● **EXERCISE**: The required output consists solely of the lines from the top of the listing through the line containing "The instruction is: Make", transcribed exactly.

==================================================

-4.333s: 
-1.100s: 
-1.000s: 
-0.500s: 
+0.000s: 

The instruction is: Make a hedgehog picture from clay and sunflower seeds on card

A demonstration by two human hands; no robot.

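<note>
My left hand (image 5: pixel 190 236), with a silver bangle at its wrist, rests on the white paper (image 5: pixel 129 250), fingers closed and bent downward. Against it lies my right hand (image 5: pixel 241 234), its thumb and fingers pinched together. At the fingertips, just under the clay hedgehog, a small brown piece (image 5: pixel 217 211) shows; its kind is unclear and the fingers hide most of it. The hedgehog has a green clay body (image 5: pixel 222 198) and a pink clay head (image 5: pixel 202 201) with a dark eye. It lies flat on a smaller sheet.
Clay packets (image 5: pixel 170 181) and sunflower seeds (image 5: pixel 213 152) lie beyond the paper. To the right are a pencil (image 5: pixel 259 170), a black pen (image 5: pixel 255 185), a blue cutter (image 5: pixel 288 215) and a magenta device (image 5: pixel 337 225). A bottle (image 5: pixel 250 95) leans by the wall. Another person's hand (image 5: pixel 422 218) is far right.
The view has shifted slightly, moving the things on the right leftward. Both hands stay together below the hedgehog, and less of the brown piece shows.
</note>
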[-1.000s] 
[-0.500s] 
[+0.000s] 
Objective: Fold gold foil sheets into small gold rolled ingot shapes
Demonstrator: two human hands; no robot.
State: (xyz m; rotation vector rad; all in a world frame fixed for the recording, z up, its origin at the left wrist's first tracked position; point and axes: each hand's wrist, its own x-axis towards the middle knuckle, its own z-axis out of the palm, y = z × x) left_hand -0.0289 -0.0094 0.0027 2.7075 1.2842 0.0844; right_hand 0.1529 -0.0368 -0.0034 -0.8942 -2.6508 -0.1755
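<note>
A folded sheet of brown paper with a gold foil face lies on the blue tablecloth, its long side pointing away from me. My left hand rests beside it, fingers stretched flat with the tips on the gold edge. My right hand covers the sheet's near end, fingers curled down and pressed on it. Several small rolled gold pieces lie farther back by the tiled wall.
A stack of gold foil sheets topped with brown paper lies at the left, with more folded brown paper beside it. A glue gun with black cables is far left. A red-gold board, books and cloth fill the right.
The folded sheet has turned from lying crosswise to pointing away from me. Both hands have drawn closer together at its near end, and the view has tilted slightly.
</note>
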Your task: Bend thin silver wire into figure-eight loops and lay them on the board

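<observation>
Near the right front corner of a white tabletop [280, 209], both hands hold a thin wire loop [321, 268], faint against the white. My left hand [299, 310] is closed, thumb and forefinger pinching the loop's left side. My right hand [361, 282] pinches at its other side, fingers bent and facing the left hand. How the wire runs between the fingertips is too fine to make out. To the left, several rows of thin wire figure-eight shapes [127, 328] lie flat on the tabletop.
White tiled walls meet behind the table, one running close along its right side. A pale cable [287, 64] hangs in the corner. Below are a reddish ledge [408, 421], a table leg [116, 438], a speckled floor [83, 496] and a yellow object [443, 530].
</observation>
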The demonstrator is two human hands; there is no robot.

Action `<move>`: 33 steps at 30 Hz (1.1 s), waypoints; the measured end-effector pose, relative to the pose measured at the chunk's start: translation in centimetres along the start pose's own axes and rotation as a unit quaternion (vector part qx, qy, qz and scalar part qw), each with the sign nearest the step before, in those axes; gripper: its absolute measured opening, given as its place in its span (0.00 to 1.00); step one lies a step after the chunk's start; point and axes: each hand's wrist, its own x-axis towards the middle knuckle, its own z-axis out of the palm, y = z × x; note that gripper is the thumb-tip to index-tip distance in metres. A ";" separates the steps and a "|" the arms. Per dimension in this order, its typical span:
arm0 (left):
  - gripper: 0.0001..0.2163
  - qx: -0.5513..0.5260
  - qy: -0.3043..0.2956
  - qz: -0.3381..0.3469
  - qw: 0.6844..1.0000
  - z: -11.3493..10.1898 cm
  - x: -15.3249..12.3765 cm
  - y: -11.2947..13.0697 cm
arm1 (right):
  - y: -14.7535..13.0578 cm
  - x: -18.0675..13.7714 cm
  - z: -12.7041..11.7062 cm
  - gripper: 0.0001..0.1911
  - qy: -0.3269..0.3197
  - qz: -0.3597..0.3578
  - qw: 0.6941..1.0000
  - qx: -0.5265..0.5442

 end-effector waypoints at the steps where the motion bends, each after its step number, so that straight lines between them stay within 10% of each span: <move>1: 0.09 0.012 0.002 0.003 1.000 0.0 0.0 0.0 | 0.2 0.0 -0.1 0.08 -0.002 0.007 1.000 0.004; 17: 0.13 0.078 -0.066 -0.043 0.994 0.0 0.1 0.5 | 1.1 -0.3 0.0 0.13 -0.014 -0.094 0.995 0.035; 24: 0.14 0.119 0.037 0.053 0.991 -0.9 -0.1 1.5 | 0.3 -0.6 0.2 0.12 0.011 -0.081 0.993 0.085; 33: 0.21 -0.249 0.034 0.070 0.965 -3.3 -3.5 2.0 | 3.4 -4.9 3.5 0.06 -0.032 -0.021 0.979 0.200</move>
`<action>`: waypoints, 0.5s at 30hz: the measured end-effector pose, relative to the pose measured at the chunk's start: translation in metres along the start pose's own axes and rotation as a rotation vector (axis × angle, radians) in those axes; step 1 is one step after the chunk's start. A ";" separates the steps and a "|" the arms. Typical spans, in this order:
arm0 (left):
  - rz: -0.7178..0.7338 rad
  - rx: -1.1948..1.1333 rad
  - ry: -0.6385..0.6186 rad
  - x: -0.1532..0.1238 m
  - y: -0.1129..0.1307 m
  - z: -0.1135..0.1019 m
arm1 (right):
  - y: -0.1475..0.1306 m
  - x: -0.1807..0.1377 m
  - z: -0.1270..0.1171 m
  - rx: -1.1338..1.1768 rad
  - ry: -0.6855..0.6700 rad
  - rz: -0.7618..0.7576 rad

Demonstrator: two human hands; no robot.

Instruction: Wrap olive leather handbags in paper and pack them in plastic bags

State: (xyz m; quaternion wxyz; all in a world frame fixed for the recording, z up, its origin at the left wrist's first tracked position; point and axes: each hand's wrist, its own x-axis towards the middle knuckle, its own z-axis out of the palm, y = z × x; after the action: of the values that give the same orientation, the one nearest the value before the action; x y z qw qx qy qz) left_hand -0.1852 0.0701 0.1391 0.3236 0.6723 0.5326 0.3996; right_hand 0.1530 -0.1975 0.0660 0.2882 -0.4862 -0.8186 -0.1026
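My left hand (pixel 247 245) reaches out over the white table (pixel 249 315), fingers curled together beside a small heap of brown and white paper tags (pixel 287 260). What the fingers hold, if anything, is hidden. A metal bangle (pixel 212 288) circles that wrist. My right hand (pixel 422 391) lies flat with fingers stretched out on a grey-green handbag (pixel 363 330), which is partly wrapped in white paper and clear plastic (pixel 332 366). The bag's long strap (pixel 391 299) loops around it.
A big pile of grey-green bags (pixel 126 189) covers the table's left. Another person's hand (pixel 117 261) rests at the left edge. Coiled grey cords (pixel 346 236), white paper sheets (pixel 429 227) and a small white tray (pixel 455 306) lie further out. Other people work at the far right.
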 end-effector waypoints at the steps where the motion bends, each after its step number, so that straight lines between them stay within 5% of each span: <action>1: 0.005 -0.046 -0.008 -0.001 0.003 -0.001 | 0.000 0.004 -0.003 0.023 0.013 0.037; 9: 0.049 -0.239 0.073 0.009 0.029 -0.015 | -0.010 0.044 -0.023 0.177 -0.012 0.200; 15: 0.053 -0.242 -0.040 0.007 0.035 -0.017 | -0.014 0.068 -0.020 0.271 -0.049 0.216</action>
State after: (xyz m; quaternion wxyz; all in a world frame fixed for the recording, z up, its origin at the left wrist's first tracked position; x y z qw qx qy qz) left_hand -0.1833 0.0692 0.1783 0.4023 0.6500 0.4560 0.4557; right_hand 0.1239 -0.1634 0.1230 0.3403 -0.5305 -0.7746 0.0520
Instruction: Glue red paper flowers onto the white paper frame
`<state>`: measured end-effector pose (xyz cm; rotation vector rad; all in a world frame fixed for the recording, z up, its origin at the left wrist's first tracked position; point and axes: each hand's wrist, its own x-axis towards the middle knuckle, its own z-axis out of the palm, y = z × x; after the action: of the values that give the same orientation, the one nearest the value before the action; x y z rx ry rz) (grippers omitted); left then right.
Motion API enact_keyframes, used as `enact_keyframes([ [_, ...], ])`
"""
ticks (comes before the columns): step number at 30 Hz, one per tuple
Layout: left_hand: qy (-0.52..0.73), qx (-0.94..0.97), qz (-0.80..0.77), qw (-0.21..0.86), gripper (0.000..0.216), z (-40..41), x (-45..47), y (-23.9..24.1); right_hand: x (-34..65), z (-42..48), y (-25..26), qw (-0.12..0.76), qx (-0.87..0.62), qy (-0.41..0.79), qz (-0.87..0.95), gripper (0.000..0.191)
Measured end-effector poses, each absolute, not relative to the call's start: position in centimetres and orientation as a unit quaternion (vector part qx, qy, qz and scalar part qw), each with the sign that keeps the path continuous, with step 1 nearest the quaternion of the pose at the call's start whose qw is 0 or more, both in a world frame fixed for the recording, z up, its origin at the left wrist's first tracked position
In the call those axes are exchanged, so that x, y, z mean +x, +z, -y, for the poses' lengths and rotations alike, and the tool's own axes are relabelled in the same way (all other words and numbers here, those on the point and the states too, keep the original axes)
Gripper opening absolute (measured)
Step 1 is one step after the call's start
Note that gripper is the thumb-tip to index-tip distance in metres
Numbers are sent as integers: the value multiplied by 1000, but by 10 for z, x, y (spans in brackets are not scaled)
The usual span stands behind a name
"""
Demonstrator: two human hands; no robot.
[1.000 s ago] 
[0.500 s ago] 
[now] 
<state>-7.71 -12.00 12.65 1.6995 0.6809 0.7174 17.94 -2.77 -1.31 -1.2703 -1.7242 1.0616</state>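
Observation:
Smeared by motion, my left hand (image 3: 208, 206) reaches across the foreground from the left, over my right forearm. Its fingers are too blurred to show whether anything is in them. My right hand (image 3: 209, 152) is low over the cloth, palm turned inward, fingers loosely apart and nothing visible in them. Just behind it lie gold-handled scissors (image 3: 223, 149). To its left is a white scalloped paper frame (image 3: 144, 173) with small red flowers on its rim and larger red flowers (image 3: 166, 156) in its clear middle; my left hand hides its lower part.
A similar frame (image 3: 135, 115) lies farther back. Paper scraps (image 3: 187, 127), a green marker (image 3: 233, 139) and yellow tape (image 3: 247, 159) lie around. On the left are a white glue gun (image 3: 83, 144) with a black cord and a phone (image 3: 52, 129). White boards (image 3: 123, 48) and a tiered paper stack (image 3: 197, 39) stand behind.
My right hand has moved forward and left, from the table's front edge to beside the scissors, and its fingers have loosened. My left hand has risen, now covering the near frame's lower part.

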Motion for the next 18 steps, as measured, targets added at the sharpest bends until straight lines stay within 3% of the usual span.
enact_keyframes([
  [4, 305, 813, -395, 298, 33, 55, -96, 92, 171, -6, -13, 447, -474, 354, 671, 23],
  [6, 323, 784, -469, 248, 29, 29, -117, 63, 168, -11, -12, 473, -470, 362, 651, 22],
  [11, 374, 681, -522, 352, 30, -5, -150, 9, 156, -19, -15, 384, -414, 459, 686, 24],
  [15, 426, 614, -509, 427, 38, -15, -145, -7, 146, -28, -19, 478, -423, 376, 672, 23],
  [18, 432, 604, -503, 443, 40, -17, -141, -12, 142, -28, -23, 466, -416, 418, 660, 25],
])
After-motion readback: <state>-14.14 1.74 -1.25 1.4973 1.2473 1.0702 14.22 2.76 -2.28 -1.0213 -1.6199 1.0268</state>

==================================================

● **YOUR SOLUTION**:
-4.333s: 
-1.100s: 
-1.000s: 
-0.500s: 
+0.000s: 

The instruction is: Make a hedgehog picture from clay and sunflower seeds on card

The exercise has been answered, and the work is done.